2
votes

I have a property edApp.name I query with match. I have confirmed that the mapping for is "type": "string" so it should be analyzed.

When I query with match, I get a different number of hits each time.

I see the same behaviour whether querying all documents with /_search or a subset through a read alias.

Newer update: A dynamically mapped field seems to be the culprit.

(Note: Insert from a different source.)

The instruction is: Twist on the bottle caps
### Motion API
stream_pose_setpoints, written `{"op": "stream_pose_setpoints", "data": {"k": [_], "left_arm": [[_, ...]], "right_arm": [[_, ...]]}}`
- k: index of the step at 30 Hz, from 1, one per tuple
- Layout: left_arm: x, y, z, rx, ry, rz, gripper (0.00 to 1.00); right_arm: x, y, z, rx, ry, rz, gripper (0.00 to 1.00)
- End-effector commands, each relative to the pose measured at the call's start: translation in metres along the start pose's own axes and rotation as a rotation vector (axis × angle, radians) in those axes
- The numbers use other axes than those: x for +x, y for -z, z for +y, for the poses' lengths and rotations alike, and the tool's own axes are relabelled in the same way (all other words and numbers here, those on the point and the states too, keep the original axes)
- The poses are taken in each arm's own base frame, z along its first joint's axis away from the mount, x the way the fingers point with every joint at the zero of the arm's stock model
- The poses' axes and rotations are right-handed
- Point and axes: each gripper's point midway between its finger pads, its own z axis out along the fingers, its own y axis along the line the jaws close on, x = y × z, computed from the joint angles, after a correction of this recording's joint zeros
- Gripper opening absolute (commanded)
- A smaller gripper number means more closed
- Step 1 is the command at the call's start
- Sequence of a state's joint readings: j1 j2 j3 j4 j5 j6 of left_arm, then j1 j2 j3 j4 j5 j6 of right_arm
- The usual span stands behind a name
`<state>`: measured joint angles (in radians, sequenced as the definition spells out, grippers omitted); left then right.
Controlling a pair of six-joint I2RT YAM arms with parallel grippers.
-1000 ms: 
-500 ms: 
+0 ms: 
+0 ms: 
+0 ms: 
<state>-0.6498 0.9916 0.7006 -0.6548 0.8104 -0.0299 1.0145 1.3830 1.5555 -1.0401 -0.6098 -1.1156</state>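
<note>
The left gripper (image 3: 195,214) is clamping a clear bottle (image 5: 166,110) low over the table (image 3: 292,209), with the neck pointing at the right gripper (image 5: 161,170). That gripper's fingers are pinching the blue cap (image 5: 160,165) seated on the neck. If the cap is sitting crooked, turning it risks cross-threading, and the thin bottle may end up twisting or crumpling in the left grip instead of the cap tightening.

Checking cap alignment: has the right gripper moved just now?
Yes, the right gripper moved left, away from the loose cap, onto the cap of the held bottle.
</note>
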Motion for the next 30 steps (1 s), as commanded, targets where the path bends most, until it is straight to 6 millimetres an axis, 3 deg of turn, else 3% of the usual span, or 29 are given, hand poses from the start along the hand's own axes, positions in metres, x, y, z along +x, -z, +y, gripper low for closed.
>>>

The field is generated.edApp.name and it gets dynamically mapped with "not_analyzed". As soon as a document with this field is indexed, the analyzer for edApp.name breaks and I start seeing the weird results with match queries.


document:

{
  @context: "http://purl.imsglobal.org/ctx/caliper/v1/Context",
  edApp: {
    name: "ReadingRainbow"
  }
}

mapping:

"dynamic_templates": [
          {
            "string_theory": {
              "mapping": {
                "index": "not_analyzed",
                "type": "string",
                "doc_values": true
              },
              "match": "*",
              "match_mapping_type": "string"
            }
          },
          {
            "i_dont_know_you": {
              "mapping": {
                "enabled": false
              },
              "match_mapping_type": "object",
              "path_match": "*.extensions.*"
            }
          }
   ],
   "properties": {
        "_all": {
          "enabled": false
        },
        "_timestamp": {
          "enabled": true
        },
...
      "edApp": {
        "properties": {
           "name": {
              "type": "string"
           }
        }
     }
}

query returning inconsistent results:

{
  "query": {
      "match": {
          "edApp.name": "ReadingRainbow"
      }
   }
}

hits.total values when running query multiple times: [44, 56, 57, 69]

term query returning inconsistent results:

{
    "query": {
        "bool": {
            "should": [
            {
                "term": {
                    "edApp.name": "ReadingWonders2.0"
                }
            }
            ]
        }
    }
}

hits.total values when running term query multiple times: [21, 33, 34, 46]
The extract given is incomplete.